The Fc portion of intact IgG blocks stimulation of human PBMC by anti-T3.

作者信息

Looney R J, Abraham G N

出版信息

J Immunol. 1984 Jul;133(1):154-6.

PMID:6609973
Abstract

The means by which normal human serum inhibits the activation of PBMC by OKT3 has been investigated. The Fc portion of intact IgG is shown to be the major inhibitor in human serum of this OKT3-induced stimulation. Furthermore, inhibition by IgG subclasses correlated with their ability to bind to the monocyte Fc receptor, i.e., IgG1 and IgG3 produced greater inhibition than IgG2 and IgG4, and this inhibition was competitive.
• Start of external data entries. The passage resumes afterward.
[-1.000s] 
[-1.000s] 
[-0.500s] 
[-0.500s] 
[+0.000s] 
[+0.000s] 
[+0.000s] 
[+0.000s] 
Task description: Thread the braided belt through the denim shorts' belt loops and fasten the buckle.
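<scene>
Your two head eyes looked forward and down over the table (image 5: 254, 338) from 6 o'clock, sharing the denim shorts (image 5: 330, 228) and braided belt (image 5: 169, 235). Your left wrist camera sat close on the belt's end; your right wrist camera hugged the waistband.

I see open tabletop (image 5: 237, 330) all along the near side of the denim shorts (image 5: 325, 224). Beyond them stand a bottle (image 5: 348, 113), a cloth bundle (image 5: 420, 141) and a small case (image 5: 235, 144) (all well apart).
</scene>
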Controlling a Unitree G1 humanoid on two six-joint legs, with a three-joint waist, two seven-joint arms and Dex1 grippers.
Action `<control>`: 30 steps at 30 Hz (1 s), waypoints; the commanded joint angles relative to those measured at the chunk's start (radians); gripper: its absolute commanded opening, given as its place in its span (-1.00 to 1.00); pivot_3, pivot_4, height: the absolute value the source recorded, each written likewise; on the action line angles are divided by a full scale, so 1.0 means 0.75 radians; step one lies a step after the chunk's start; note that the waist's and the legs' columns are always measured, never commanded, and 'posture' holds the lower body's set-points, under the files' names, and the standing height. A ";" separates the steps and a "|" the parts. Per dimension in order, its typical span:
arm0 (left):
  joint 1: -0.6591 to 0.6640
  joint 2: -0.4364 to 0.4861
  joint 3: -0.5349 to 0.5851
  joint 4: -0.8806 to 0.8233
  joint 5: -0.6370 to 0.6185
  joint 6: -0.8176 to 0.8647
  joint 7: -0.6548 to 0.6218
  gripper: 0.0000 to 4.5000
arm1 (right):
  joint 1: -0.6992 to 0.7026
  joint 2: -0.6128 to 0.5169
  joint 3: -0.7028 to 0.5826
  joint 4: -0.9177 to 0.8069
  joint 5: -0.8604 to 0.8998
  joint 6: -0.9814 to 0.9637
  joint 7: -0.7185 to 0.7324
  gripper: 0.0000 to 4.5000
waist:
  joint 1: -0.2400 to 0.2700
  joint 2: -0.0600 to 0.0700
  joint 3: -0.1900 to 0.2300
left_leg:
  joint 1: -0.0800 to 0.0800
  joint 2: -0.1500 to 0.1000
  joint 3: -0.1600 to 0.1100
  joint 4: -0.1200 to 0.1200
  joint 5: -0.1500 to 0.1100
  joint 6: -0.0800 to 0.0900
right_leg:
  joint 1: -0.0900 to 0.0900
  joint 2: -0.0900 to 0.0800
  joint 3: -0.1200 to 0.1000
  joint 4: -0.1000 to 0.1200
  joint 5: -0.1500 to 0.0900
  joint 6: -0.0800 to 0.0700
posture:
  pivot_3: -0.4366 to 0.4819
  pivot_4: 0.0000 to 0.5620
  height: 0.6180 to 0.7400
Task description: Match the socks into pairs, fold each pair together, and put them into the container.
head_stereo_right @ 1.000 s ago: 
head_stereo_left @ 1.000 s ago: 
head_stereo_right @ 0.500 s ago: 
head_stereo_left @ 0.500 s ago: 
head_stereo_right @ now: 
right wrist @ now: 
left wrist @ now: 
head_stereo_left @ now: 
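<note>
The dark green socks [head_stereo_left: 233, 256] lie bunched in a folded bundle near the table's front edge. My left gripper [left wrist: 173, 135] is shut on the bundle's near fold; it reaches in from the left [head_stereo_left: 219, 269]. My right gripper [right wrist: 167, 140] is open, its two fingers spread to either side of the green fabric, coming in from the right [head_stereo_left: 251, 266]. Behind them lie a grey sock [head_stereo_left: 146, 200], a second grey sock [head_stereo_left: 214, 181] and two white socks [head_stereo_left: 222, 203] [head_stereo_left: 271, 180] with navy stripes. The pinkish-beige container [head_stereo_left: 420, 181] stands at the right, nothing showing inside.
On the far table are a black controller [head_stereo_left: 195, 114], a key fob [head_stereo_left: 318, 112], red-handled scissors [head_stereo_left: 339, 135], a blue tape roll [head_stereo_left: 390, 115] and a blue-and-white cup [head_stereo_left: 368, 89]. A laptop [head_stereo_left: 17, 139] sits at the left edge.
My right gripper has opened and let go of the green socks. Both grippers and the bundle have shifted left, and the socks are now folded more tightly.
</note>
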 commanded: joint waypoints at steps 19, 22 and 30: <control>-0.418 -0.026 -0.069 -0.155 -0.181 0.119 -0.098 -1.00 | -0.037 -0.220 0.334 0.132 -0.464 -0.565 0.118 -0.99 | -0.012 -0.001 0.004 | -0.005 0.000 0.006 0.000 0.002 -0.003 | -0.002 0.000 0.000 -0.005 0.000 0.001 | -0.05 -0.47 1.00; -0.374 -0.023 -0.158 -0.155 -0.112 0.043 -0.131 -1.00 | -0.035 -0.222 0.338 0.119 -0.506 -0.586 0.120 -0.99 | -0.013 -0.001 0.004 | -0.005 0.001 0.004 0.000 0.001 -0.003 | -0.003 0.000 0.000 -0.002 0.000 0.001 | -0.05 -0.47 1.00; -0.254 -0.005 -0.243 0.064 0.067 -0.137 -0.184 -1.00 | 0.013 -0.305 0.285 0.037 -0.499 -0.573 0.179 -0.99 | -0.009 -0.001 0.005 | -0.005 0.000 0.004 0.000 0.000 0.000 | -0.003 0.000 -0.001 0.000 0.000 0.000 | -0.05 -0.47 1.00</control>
In contrast, hypogammaglobulinemic serum, IgA, IgM, and F(ab')2 of IgG were not inhibitory relative to intact IgG or Fc of IgG. Because of the similarities between T3 and the idiotype-defined T cell receptor for antigen, these investigations suggest that IgG might modulate the interactions between the T cell recognition complex and anti-idiotype antibody, thus regulating the idiotype network.

摘要

已经研究了正常人血清抑制OKT3激活外周血单个核细胞(PBMC)的方式。完整IgG的Fc部分被证明是人类血清中这种OKT3诱导刺激的主要抑制剂。此外,IgG亚类的抑制作用与其结合单核细胞Fc受体的能力相关,即IgG1和IgG3产生的抑制作用大于IgG2和IgG4,并且这种抑制是竞争性的。相比之下,低丙种球蛋白血症血清、IgA、IgM以及IgG的F(ab')2相对于完整IgG或IgG的Fc没有抑制作用。由于T3与抗原的独特型定义的T细胞受体之间存在相似性,这些研究表明IgG可能调节T细胞识别复合物与抗独特型抗体之间的相互作用,从而调节独特型网络。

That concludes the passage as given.